歯科医の数は107,434人(2020年度調査)で、人口10万人あたり80人を超えており、過剰と言われています(適正は50人とされている)。なのに大学歯学部の定員は減らさず、現在も歯科医の増加が続いています。そのため歯科医の収入は医師の半分程度で人気がなくなり、歯学部の偏差値は下がり続け、50未満が大部分を占めます(中には偏差値がBF(border free)となっている歯学部もある。BFとは志望者が少なく偏差値を算定できない、または志望者は全員入学できるレベルと言う意味)。そのため歯科医のレベルが落ちており、とんでもない治療が行われている状況です。私は歯科医を探す場合、まずは卒業した大学名を重視しています。福岡に来て9軒の歯医者に行きましたが、その中で分かったのは、難関大学出身の歯科医は学習意欲が旺盛ということです。HPなどを見ると多くの学会や勉強会に参加しています。反対に偏差値の低い大学出身者は学会や勉強会に参加していない人が多いように思われます。この結果難関大学出身の歯科医は技術が向上しますが、偏差値の低い大学出身の歯科医は技術が向上しないことになります。だから難関大学出身の歯医者に行くのが安全です。
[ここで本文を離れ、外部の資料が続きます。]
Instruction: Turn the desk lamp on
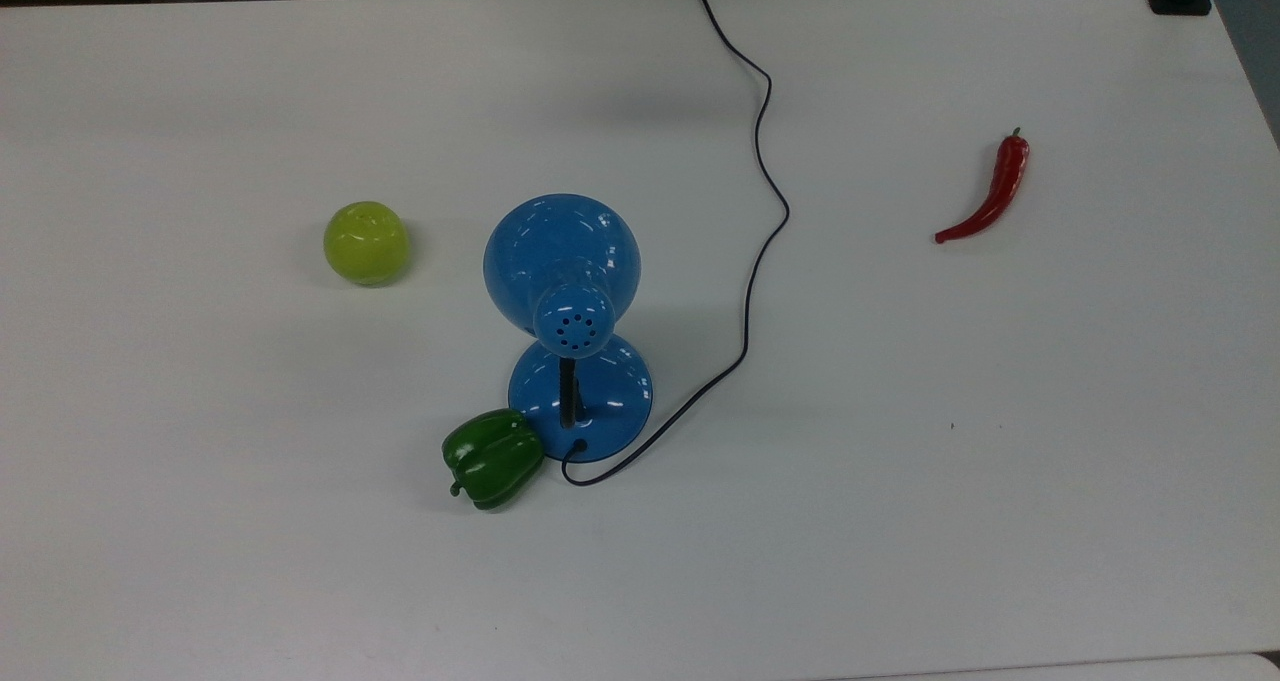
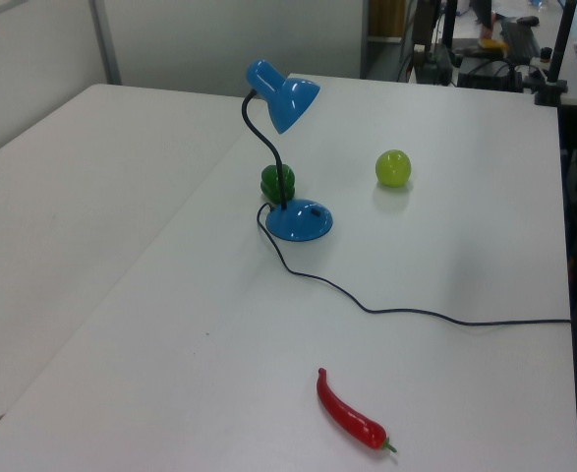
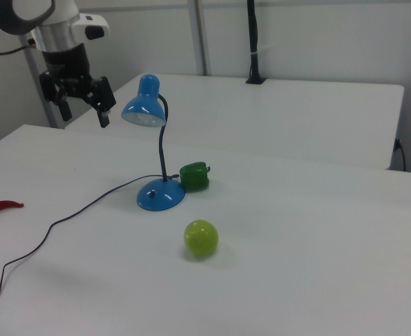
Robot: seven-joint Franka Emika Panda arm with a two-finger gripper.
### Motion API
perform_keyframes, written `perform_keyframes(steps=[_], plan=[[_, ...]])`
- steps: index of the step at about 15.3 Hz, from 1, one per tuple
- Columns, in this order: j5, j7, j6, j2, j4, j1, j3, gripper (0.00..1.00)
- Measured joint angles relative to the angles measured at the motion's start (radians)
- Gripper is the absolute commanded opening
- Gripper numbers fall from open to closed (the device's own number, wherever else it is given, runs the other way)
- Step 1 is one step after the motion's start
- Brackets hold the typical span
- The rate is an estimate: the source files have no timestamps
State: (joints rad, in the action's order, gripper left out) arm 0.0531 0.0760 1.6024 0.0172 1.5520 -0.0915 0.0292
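The desk lamp (image 1: 562, 261) is glossy blue, with a dome shade, a black neck and a round base (image 1: 580, 396), and stands near the middle of the white table. It also appears in the left view as the lamp (image 2: 283, 93) and in the right view as the lamp (image 3: 143, 108). Its thin black cord (image 1: 760, 261) runs from the base to the table's far edge in the top view. My gripper (image 3: 86, 117) hangs open in the air, apart from the lamp, to the left of the shade in the right view and at about its height. Nothing is between its fingers.
A green bell pepper (image 1: 493, 458) lies against the lamp base. A yellow-green apple (image 1: 366, 243) sits to the top view's left of the shade. A red chili (image 1: 990, 196) lies far to the top view's right. The table (image 1: 900, 511) edge runs along the bottom.
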Motion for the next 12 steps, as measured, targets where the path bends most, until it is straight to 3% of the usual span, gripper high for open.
perform_keyframes(steps=[12], plan=[[0.0,0.024,0.016,-0.01,0.005,0.008,-0.004,1.0]])
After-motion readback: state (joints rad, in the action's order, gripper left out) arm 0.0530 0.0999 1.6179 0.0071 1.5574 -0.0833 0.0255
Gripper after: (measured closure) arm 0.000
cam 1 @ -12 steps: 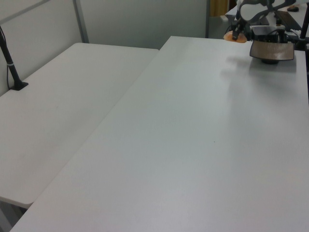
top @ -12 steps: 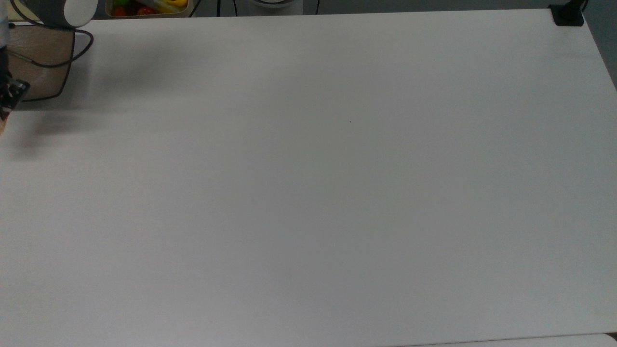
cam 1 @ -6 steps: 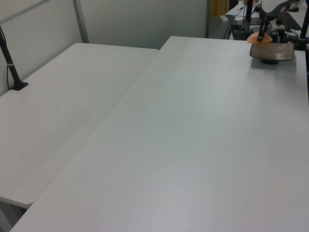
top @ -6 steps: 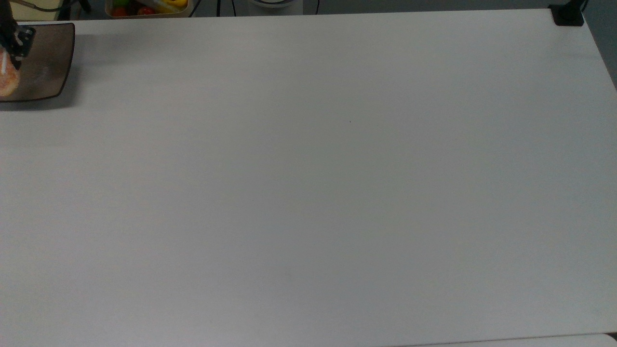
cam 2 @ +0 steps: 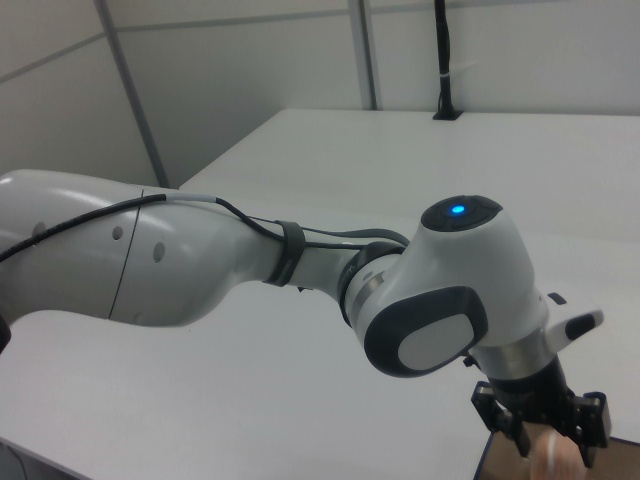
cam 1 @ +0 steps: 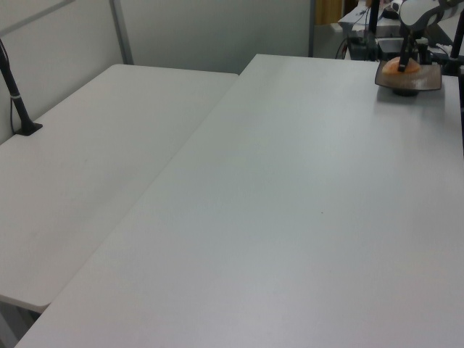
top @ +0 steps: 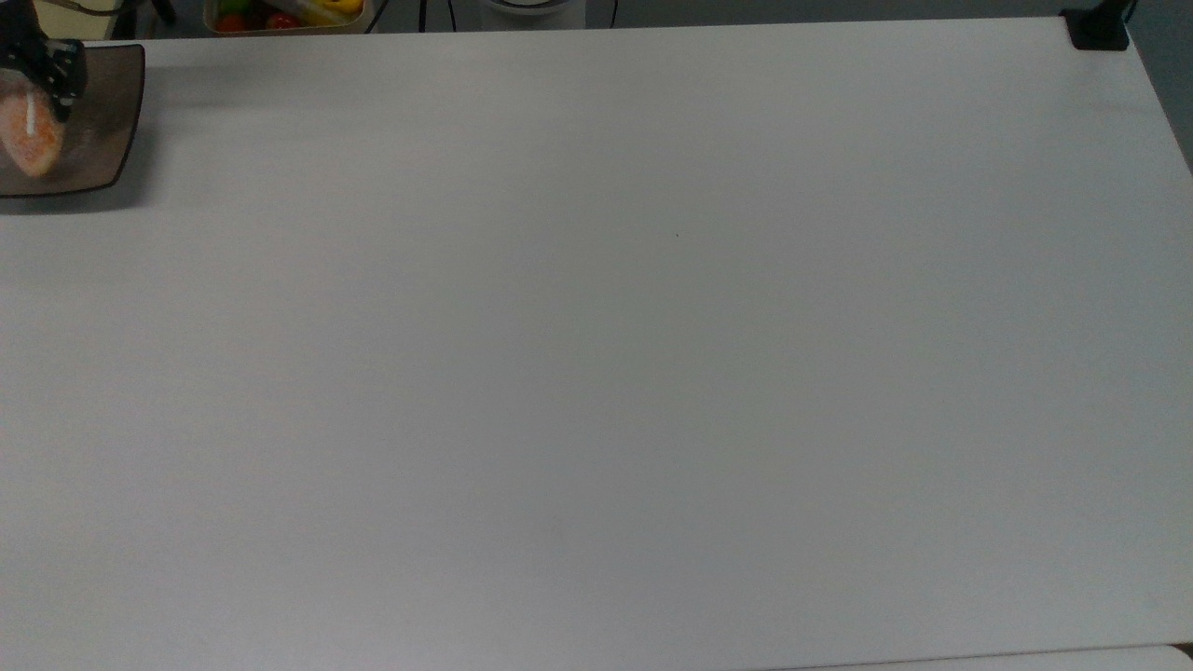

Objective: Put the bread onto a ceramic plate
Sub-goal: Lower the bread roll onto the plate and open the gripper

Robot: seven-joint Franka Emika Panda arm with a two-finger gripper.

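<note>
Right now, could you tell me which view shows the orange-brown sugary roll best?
The top view: the orange-brown sugary roll shows its white stripe. The left view shows a small orange patch; the right view, a pale sliver.

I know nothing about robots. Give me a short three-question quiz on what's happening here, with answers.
1. True or false: the bread lies on the bare white table.
2. In the top view, which corner holds the ceramic plate? A) upper left B) lower right C) upper right
3. What sits right at the bread? The robot's ____.

Key:
1. False; it is over the plate.
2. A.
3. hand.
</note>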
今かかっている歯医者は、昨年12月に2軒目の歯医者から「歯周病は治療法がない」と言われてネットで探して辿り着きました。HPに歯周病の治療方法と症例が掲載されており、私が昔受けた治療方法と同じであったことから決めました。年齢50歳代で難関大学出身者ではありませんでしたが、掲載治療例が豊富であったことから、技術は確かなように思えました。実際に治療を受けるとこの判断は間違っていなかったことが分かりました。この歯科医は親も歯科医であり、親が長年かけて身に着けた技術を手取り足取りで伝授したようです。今後歯医者を探す場合の基準にできると思われます。

今受けている治療の中で気づいたことですが、歯の治療では技術と保険単価が見合っていないということです。例えば私の最近3回の支払額は1,300円(実際の費用は4,320円)、2,290円(7,640円)、1,110(3,700円)ですが、これでは採算が取れないと思われます。

1,300円の場合は、4本歯を削り仮歯を装着しましたが、時間にして約1時間の治療であり、その間歯科衛生士と歯科医が掛かり切りでした。これで4,320円なんてありえないと思いました。私の見立てでは2万円でもおかしくないです。2,290円の場合は、2本の歯の連結を切断し、1本仮歯を作り前回の仮歯と接続する治療でした。これは料金相当だと思います。

3,700円の場合は、2本の歯の神経を抜く治療で、歯根が3~4本に分岐していている歯があるため細かな治療が約1時間続きました。私の見立てでは治療費2万円以上でもおかしくないです。

このように歯科治療では、治療(技術)の内容と保険単価が見合っておらず、これでは高度な技術を持ち重症な治療を行う歯科医はやっていけないと思われます。歯科医業界は、歯科医数を減らし(歯学部定員を減らし)、技術や治療の質に応じた保険単価を設定する必要があると思われます。そうでないと「なんちゃって歯医者」が蔓延ることになります。